The total weekly cost (in dollars) incurred by Lincoln Records in pressing x compact discs is given by the following function.
C(x) = 2000 + 2x - 0.0001x^2 (0≤x≤6000)
(a) What is the actual cost incurred in producing the 1071st and the 1891st disc? (Round your answers to the nearest cent.)
1071st disc=$
1891st disc=$
(b) What is the marginal cost when x = 1070 and 1890? (Round your answers to the nearest cent.)
1070=$
1890=$
a) Plug in x = 1071, and x = 1891 into the equation C(x) to find the actual cost at these values.
b) The marginal cost is the cost of producing one more extra good, so the marginal cost when x = 1070 is
C(x=1071) - C(x=1070)
for 1890 it is
C(x=1891) - C(x=1890)
Im not sure if this is right.
To find the actual cost incurred in producing the 1071st and 1891st discs, we need to substitute the respective values for x into the function C(x) and round to the nearest cent.
(a) For the 1071st disc, x = 1071:
C(1071) = 2000 + 2(1071) - 0.0001(1071)^2
C(1071) = 2000 + 2142 - 0.0001(1146241)
C(1071) = 2000 + 2142 - 114.6241
C(1071) = 4142 - 114.6241
C(1071) ≈ $4027.38
The actual cost incurred in producing the 1071st disc is approximately $4027.38.
For the 1891st disc, x = 1891:
C(1891) = 2000 + 2(1891) - 0.0001(1891)^2
C(1891) = 2000 + 3782 - 0.0001(3575881)
C(1891) = 2000 + 3782 - 357.5881
C(1891) = 5782 - 357.5881
C(1891) ≈ $5424.41
The actual cost incurred in producing the 1891st disc is approximately $5424.41.
(b) The marginal cost represents the rate of change of the cost function with respect to x. To find the marginal cost at x = 1070 and x = 1890, we need to find the derivative of the cost function, which gives us the rate of change.
C(x) = 2000 + 2x - 0.0001x^2
Differentiate the function C(x) with respect to x:
C'(x) = 2 - 0.0002x
For x = 1070:
C'(1070) = 2 - 0.0002(1070)
C'(1070) = 2 - 0.214
C'(1070) ≈ $1.786
The marginal cost when x = 1070 is approximately $1.786.
For x = 1890:
C'(1890) = 2 - 0.0002(1890)
C'(1890) = 2 - 0.378
C'(1890) ≈ $1.622
The marginal cost when x = 1890 is approximately $1.622.

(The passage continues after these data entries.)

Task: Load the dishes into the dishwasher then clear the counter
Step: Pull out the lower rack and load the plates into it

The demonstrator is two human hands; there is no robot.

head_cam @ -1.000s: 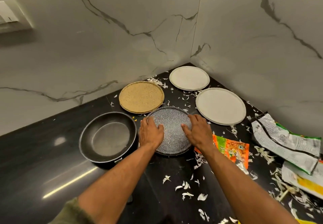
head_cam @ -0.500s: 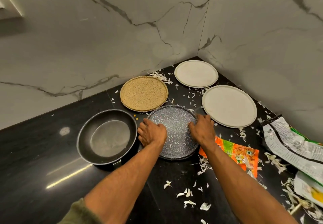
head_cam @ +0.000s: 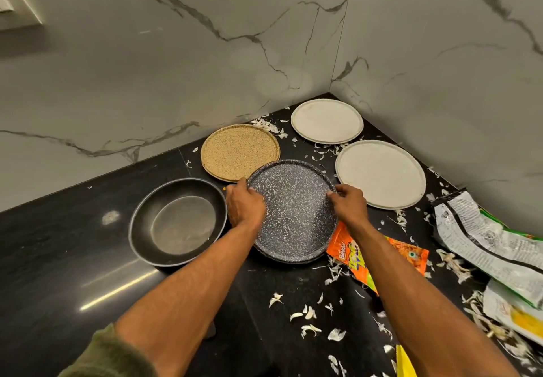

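Observation:
A dark speckled plate (head_cam: 293, 215) sits in the middle of the black counter (head_cam: 58, 244), its far edge tilted up over the tan plate (head_cam: 239, 151). My left hand (head_cam: 245, 207) grips its left rim and my right hand (head_cam: 348, 204) grips its right rim. A black frying pan (head_cam: 176, 224) stands just left of my left hand. Two white plates lie in the corner, the smaller (head_cam: 326, 120) behind the larger (head_cam: 380, 174).
An orange snack wrapper (head_cam: 382, 259) lies under my right forearm. Crumpled silver and green packets (head_cam: 484, 244) fill the right edge. White peel scraps (head_cam: 308, 315) litter the counter. Marble walls (head_cam: 176, 68) close off the back and right.
Both hands have gone from lying flat on the speckled plate to curling round its rims. The plate's far edge has lifted and now overlaps the tan plate.

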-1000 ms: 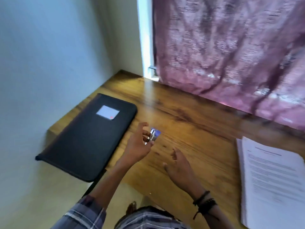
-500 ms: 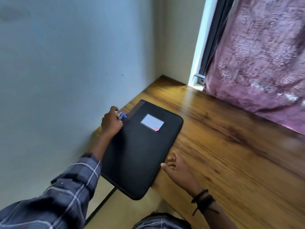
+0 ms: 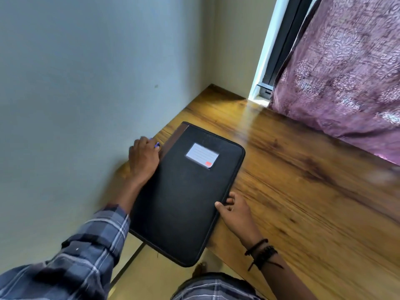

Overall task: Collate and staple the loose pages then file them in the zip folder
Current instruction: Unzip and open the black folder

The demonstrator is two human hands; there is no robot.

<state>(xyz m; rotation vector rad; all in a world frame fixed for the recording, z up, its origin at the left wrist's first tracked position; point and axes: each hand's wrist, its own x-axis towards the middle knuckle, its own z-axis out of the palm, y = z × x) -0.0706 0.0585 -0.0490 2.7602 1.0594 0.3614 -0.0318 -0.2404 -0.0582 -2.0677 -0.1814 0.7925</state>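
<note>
A black zip folder [image 3: 186, 198] with a white label lies on the wooden desk [image 3: 303, 191], its near end hanging over the desk's front edge. My left hand [image 3: 144, 159] is down at the folder's far left edge beside the wall, fingers curled round a small blue stapler [image 3: 157, 145] of which only a tip shows. My right hand [image 3: 234, 210] touches the folder's right edge with thumb and fingertips, fingers relaxed. The pages are out of view.
A pale wall [image 3: 86, 83] runs close along the desk's left side. A purple patterned curtain [image 3: 346, 72] hangs over the back right, beside a window frame [image 3: 266, 61]. Floor shows below the desk's front edge.
The view has swung left, off the pages. My left hand carried the stapler from the desk's middle to the folder's far left edge. My right hand reached the folder's right edge.
</note>
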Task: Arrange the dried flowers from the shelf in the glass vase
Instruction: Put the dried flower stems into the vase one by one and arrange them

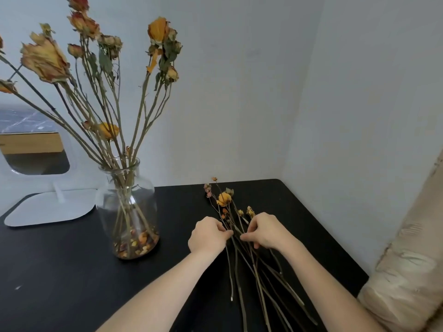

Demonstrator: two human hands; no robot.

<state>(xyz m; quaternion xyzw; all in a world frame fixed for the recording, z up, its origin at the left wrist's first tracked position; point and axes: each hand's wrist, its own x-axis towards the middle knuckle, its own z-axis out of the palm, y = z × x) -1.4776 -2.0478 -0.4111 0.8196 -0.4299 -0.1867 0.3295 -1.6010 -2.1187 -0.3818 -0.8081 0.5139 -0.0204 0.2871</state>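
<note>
Your left hand (208, 233) and right hand (262, 232) rest side by side on the black matte tabletop (72, 271), near its far right corner. Both are over the loose bundle of thin dried flower stems with small orange and pink heads (236, 248), which lies flat on the tabletop with its heads pointing to the far edge and its cut ends toward the near edge. Your left hand pinches the stems between thumb and fingers; your right hand is curled, fingertips pressed onto the same stems. The clear glass vase with a narrow neck (128, 207) stands upright toward the left, well apart from the bundle. It holds tall dried flowers, with fallen petals on its base. A white stand base (50, 209) lies at the far left edge.
</note>
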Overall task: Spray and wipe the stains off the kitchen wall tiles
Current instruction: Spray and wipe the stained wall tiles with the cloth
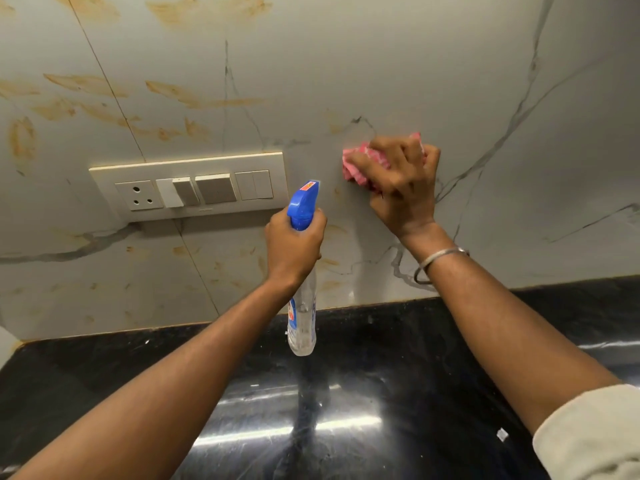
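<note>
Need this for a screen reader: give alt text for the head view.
A right hand grips a pink cloth against the marbled wall tiles while the left hand holds a blue-topped spray bottle. Orange-brown stains streak the tiles around a switch panel, above a black countertop.

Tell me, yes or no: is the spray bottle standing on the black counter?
No, the left hand grips the spray bottle by its neck, holding it up above the counter.
</note>
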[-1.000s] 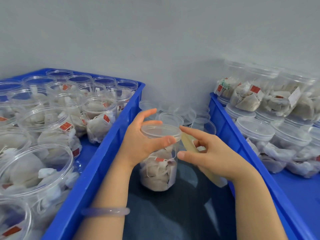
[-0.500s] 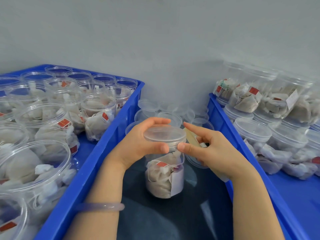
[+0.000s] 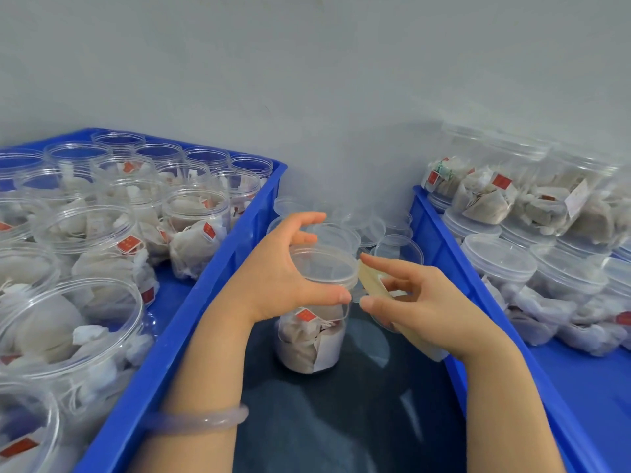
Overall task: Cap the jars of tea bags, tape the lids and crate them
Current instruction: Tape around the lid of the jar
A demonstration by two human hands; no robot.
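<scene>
A clear jar of tea bags point(image 3: 309, 339) stands on the dark surface between two blue crates, with a clear lid point(image 3: 322, 264) on top. My left hand point(image 3: 283, 274) grips the lid's rim, thumb at the front and fingers over the back. My right hand point(image 3: 416, 302) is just right of the lid and holds a tan strip of tape point(image 3: 370, 283) between thumb and fingers, its end touching the lid's right edge.
The left blue crate point(image 3: 191, 322) holds several uncapped jars of tea bags point(image 3: 194, 230). The right blue crate point(image 3: 444, 254) holds several capped jars point(image 3: 498, 264), some stacked. Loose clear lids point(image 3: 396, 247) lie behind the jar by the grey wall.
My left hand has shifted its grip round the lid. My right hand has brought the tape strip up against the lid's right edge. The view has drifted slightly.
</scene>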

To determine the cost incurred for producing the 1071st and the 1891st disc, we need to substitute the given x-values into the cost function C(x).
(a)
To find the cost incurred for the 1071st disc:
C(1071) = 2000 + 2(1071) - 0.0001(1071)^2
To calculate this, you can use a calculator or follow these steps:
1. Calculate the square of 1071:
1071^2 = 1,146,241
2. Multiply the squared value by 0.0001:
0.0001 * 1,146,241 = 114.6241
3. Multiply 2 by 1071:
2 * 1071 = 2142
4. Add up all the values:
2000 + 2142 - 114.6241 = 4027.3759
Therefore, the cost for producing the 1071st disc is approximately $4027.38 when rounded to the nearest cent.
Now let's do the same for the 1891st disc:
C(1891) = 2000 + 2(1891) - 0.0001(1891)^2
1. Calculate the square of 1891:
1891^2 = 3,573,881
2. Multiply the squared value by 0.0001:
0.0001 * 3,573,881 = 357.3881
3. Multiply 2 by 1891:
2 * 1891 = 3782
4. Add up all the values:
2000 + 3782 - 357.3881 = 4424.6119
Therefore, the cost for producing the 1891st disc is approximately $4424.61 when rounded to the nearest cent.
(b)
To find the marginal cost, we need to calculate the derivative of the cost function C(x) with respect to x and then substitute the given x-values into the derivative function.
First, let's find the derivative of C(x) by differentiating each term separately:
C'(x) = 2 - 0.0001(2x) = 2 - 0.0002x
To calculate the marginal cost for x = 1070:
C'(1070) = 2 - 0.0002(1070)
1. Multiply 0.0002 by 1070:
0.0002 * 1070 = 0.214
2. Subtract the result from 2:
2 - 0.214 = 1.786
Therefore, the marginal cost when x = 1070 is approximately $1.79 when rounded to the nearest cent.
Now for x = 1890:
C'(1890) = 2 - 0.0002(1890)
1. Multiply 0.0002 by 1890:
0.0002 * 1890 = 0.378
2. Subtract the result from 2:
2 - 0.378 = 1.622
Therefore, the marginal cost when x = 1890 is approximately $1.62 when rounded to the nearest cent.